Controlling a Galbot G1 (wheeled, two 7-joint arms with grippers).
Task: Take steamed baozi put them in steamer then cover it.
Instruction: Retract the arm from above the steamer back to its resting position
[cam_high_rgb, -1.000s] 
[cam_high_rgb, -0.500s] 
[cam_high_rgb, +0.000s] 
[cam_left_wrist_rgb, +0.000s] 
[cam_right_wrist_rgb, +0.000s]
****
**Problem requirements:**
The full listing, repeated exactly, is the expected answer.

**Solution to the exercise:**
Controlling a Galbot G1 (wheeled, two 7-joint arms with grippers).
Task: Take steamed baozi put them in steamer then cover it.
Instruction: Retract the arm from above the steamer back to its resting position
[cam_high_rgb, -1.000s] 
[cam_high_rgb, -0.500s] 
[cam_high_rgb, +0.000s] 
[cam_left_wrist_rgb, +0.000s] 
[cam_right_wrist_rgb, +0.000s]

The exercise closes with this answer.